[Given material — start]
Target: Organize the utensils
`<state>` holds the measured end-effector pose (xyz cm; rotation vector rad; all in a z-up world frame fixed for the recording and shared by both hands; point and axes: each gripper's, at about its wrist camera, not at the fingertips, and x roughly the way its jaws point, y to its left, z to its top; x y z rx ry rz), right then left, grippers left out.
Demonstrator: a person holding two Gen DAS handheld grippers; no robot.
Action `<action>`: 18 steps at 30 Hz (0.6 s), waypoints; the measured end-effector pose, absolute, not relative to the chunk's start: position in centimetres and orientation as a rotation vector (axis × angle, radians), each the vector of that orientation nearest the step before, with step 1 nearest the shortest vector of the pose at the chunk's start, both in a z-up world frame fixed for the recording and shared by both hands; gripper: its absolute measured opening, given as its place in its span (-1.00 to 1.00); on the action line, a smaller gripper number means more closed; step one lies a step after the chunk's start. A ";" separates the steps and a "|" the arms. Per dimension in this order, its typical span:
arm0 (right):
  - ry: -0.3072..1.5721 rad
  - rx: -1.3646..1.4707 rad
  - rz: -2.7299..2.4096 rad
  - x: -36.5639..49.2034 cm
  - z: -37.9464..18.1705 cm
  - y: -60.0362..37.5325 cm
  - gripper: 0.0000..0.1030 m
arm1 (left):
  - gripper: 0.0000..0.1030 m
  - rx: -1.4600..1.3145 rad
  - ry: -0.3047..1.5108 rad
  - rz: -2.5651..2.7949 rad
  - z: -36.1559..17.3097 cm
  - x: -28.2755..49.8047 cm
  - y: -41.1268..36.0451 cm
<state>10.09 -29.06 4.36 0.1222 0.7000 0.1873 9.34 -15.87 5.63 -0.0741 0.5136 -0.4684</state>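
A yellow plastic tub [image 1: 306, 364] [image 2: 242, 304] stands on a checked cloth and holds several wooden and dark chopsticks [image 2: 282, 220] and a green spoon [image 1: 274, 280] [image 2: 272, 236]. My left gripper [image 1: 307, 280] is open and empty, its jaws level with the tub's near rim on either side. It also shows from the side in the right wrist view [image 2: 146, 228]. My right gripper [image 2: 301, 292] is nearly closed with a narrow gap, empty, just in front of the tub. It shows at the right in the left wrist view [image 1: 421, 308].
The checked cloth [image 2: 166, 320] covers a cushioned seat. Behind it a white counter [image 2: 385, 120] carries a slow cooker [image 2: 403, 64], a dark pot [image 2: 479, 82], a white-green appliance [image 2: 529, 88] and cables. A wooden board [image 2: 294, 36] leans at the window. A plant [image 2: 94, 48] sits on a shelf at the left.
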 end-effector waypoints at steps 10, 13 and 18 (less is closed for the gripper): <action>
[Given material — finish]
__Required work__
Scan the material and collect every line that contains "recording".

__Exercise answer__
`<state>` holds the measured end-effector pose (xyz cm; rotation vector rad; all in a z-up world frame fixed for the recording and shared by both hands; point and axes: each gripper's, at about its wrist camera, not at the fingertips, and x roughly the way its jaws point, y to its left, z to its top; x y z rx ry rz), right then left, grippers left out.
Action `<action>`: 18 steps at 30 Hz (0.6 s), waypoints; the measured end-effector pose, absolute, not relative to the chunk's start: position in centimetres and orientation as a rotation vector (axis × angle, radians), each the vector of that orientation nearest the step before, with step 1 nearest the shortest vector of the pose at the chunk's start, both in a z-up world frame fixed for the recording and shared by both hands; gripper: its absolute measured opening, given as its place in its span (-1.00 to 1.00); on the action line, a smaller gripper number means more closed; step one lies a step after the chunk's start. A ";" separates the steps and a "|" the arms. Per dimension in this order, its typical span:

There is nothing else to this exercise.